Morange note que si Dunker fait impitoyablement torturer les officiers français, il leur montre aussi des signes discrets de considération. Il apporte au capitaine, entre les interrogatoires, du café et des cigarettes, et lui tient des propos de militaire à militaire : "Nous n'en voulons pas aux officiers français qui font leur service" ou "Pour le moment, c'est moi qui vous garde. Qui dit qu'après le débarquement américain, les rôles ne seront pas inversés ?" ou encore "Vous chercherez à vous évader, j'y veillerai et vous ne vous évaderez pas". En revanche, il ne supporte pas les traitres français qui pourtant le servent et dira à son procès au sujet de Maurice Seignon qu'il a abattu de sa main : "J'avais de l'aversion pour ce traitre. C'était un individu méprisable" mais lors de son repli en Allemagne en août 1944 il emmène avec lui quatre agents français, sans doute particulièrement fidèles.

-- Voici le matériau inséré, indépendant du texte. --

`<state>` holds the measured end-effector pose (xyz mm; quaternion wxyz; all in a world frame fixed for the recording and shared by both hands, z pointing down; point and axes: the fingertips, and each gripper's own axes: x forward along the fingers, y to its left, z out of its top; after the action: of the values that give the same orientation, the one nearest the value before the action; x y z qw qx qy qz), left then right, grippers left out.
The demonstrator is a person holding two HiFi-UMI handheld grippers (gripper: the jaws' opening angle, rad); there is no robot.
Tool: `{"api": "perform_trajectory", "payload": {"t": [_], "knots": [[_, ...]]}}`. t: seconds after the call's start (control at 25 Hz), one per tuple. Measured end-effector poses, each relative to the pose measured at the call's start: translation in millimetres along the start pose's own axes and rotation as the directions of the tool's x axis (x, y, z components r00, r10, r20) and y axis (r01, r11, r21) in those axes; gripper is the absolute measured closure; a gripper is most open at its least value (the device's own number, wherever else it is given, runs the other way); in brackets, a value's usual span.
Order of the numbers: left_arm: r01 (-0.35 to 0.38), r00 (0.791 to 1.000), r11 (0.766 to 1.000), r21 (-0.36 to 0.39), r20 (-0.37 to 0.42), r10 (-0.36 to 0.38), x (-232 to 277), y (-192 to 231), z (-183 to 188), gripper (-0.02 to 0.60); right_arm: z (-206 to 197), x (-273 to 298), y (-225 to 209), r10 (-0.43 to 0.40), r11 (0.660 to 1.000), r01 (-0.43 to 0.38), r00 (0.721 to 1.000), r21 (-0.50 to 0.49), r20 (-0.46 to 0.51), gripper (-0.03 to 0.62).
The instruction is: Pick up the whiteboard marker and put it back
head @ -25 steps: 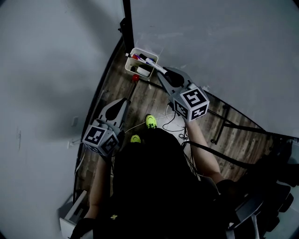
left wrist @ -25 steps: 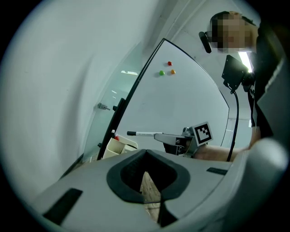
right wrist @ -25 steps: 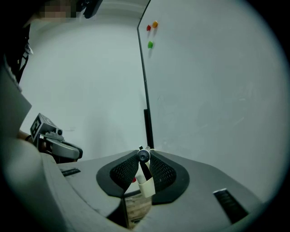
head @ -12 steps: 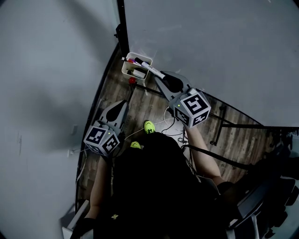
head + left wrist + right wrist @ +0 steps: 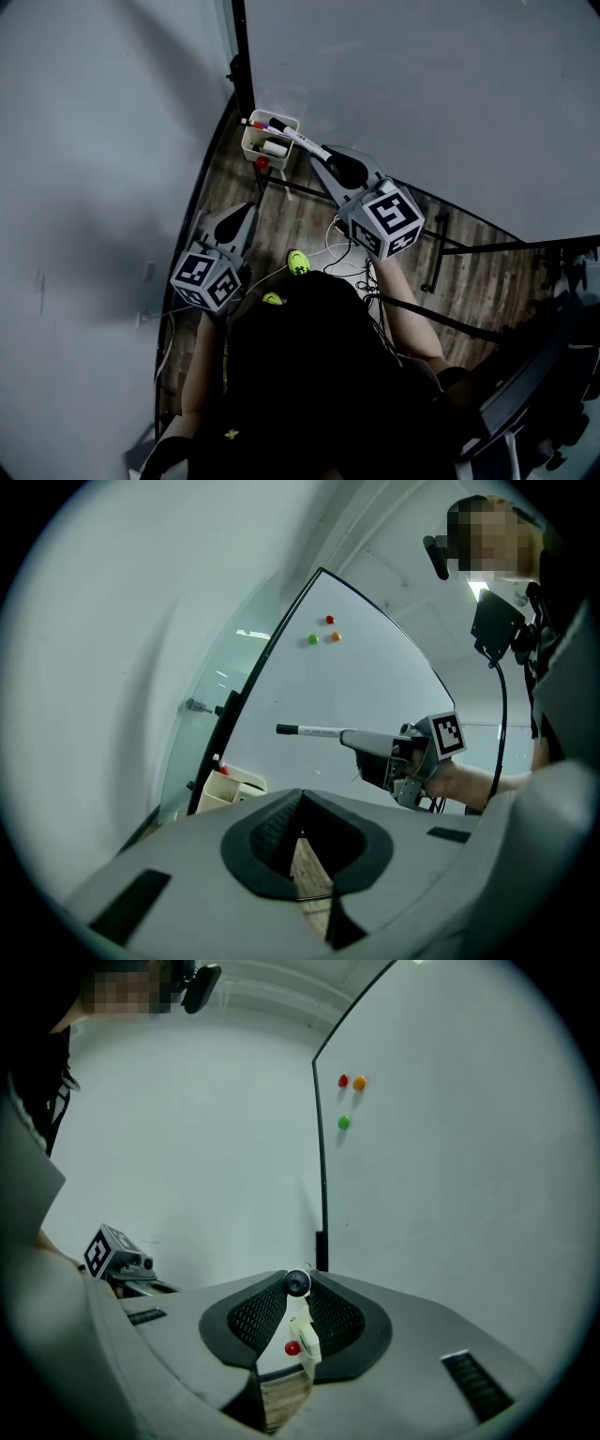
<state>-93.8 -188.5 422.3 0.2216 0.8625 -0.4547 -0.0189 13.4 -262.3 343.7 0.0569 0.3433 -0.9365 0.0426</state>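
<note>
My right gripper [image 5: 325, 157] is shut on a whiteboard marker [image 5: 298, 141], a white barrel with a black cap. The marker sticks out level from the jaws, and its tip is over the right edge of a cream tray [image 5: 253, 145] fixed at the whiteboard's lower left corner. In the right gripper view the marker [image 5: 297, 1282] shows end-on between the fingertips, with the tray [image 5: 306, 1337] below. The left gripper view shows the marker [image 5: 314, 730] from the side. My left gripper [image 5: 234, 220] hangs lower left, shut and empty, its tips [image 5: 300, 794] meeting.
The tray holds other markers [image 5: 262, 124], and a red round piece [image 5: 262, 162] sits under it. The whiteboard [image 5: 422, 94] carries red, orange and green magnets [image 5: 343, 1122]. Its black frame post [image 5: 238, 56] runs beside a grey wall. Cables [image 5: 342, 248] and stand legs lie on the wood floor.
My right gripper has risen a little with the marker still clamped, its tip staying by the tray. The left gripper has hardly moved.
</note>
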Motion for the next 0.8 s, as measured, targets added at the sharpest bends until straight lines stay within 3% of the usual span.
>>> {"api": "perform_trajectory", "payload": {"t": [0.24, 0.8], "knots": [[0.009, 1.000, 1.000, 0.025, -0.019, -0.009, -5.2, -4.6, -2.9, 0.551, 8.7, -11.8, 10.7, -0.017, 1.000, 0.017, 1.000, -0.017, 0.015, 0.530], [0.051, 0.999, 0.998, -0.026, -0.004, -0.051, -15.1, -11.1, -5.3, 0.549, 21.5, -25.9, 25.6, -0.048, 0.998, 0.050, 0.998, -0.044, 0.037, 0.530]]}}
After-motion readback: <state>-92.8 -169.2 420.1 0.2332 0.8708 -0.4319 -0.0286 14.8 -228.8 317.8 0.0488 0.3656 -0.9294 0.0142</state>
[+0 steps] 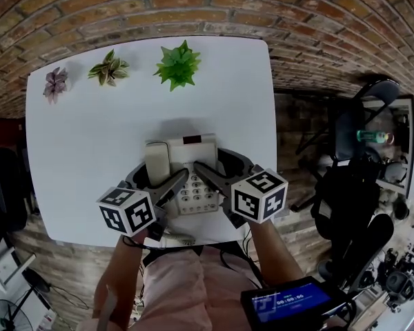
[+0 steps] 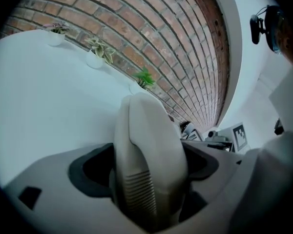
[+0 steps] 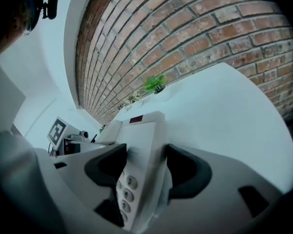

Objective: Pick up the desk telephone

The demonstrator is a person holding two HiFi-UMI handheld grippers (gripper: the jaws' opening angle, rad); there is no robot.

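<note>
The phone [image 1: 188, 158] sits on the table [image 1: 76, 136] just ahead of and under both grippers, long axis pointing away: left gripper [image 2: 147, 165] spread astride the handset [image 2: 149, 145], right gripper [image 3: 145, 172] spread astride its keypad-side edge, neither seemingly clamped yet.

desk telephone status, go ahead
Left tool open astride the handset. Right tool open astride the desk telephone at its keypad side. It sits flat on the table, not lifted. Nothing blocking.
</note>
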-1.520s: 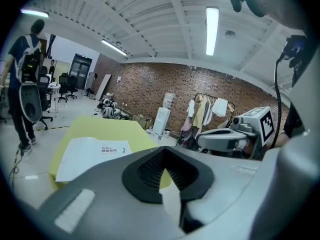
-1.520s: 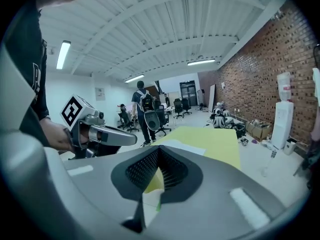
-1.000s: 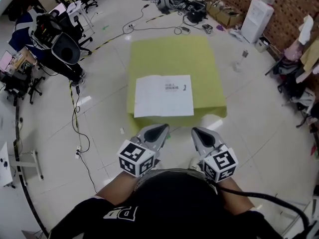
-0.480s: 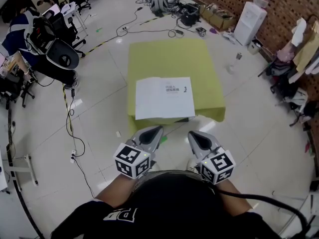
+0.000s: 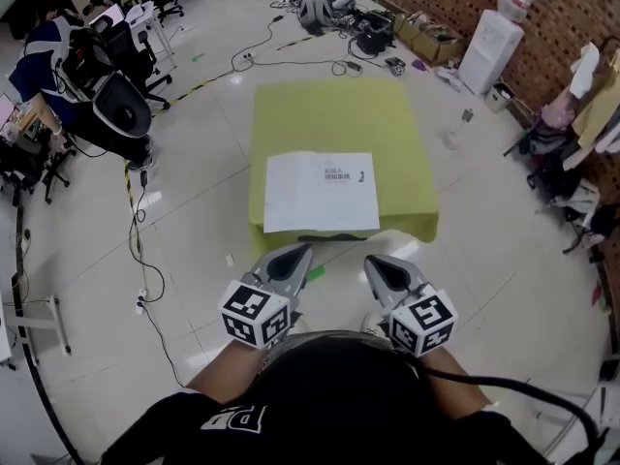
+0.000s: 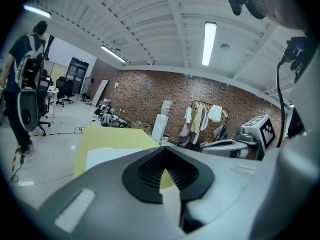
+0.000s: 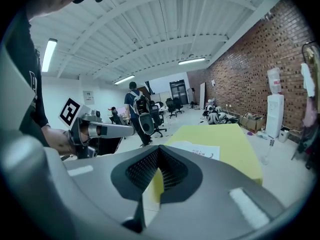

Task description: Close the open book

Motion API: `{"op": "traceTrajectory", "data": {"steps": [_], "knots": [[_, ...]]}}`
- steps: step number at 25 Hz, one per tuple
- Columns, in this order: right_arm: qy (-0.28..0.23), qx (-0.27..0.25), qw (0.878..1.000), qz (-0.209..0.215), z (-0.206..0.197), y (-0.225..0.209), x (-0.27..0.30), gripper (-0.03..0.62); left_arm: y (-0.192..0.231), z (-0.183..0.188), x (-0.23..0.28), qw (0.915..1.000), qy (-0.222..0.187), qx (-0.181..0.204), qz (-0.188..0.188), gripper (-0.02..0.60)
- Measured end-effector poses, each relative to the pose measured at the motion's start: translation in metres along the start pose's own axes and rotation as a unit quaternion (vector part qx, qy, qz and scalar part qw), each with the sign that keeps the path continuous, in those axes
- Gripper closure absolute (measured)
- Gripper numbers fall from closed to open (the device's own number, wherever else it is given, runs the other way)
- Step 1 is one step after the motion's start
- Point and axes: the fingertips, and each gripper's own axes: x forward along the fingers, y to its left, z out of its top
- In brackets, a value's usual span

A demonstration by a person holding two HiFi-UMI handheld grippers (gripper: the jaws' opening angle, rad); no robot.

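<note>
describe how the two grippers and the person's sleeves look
The left gripper and right gripper are pale grey wedge-shaped shells with black ribbed pads. Each carries a white cube with black square markers. A black cable trails from the right one. The sleeves are black.

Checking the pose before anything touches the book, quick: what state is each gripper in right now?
Left gripper: closed, holding nothing.
Right gripper: closed, holding nothing.

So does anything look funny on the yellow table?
Only a little: the book lies right at the table's near edge and may poke over it. Nothing is spilled or broken.
</note>
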Motion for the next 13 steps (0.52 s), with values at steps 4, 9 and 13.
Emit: {"op": "traceTrajectory", "data": {"steps": [4,9,13], "knots": [[0.003,-0.005,1.000,0.003,-0.0014,-0.0013,0.0005,0.588,-0.0005,0.0013,-0.0016,1.0000,0.000,0.003,0.005,0.574],[0.012,-0.001,1.000,0.011,-0.0073,-0.0014,0.0036,0.588,0.0018,0.0011,-0.0029,0.9999,-0.002,0.008,0.013,0.574],[0.014,0.000,1.000,0.012,-0.0072,-0.0023,0.0038,0.588,0.0029,0.0006,-0.0041,0.9998,0.000,0.006,0.018,0.574]]}}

Détenu à la prison Chave de Marseille, Ernst Dunker est renvoyé devant le tribunal militaire de Marseille. L'instruction, menée principalement par le colonel Pétré, torturé rue Paradis, et à laquelle Dunker apporte son concours, ne fait l'objet d'aucune contestation. Me Garsi, du barreau de Marseille, commis d'office, défend l’accusé avec opiniâtreté pendant les trois jours du procès ; sa plaidoirie dure une heure trois quarts et il est félicité en audience pour son travail par le tribunal après le prononcé de la sentence. Dunker reconnait sans difficulté la plupart des faits et se défend en déclarant qu'il n'a agi que sur ordres, en soldat et à un rang très subalterne, se retranchant derrière ses chefs "à qui il ne pouvait qu'obéir en tout et pour tout". Dans sa dernière déclaration avant le délibéré, il dit : "Nous n'avons pas tous le bonheur d'être Français et, malheureusement, je suis Allemand". Le tribunal militaire le déclare criminel de guerre le 21 janvier 1947 et le condamne à la peine de mort. Pour des raisons qui restent à expliciter, Ernst Dunker ne sera exécuté que trois ans plus tard, à Marseille le 6 juin 1950.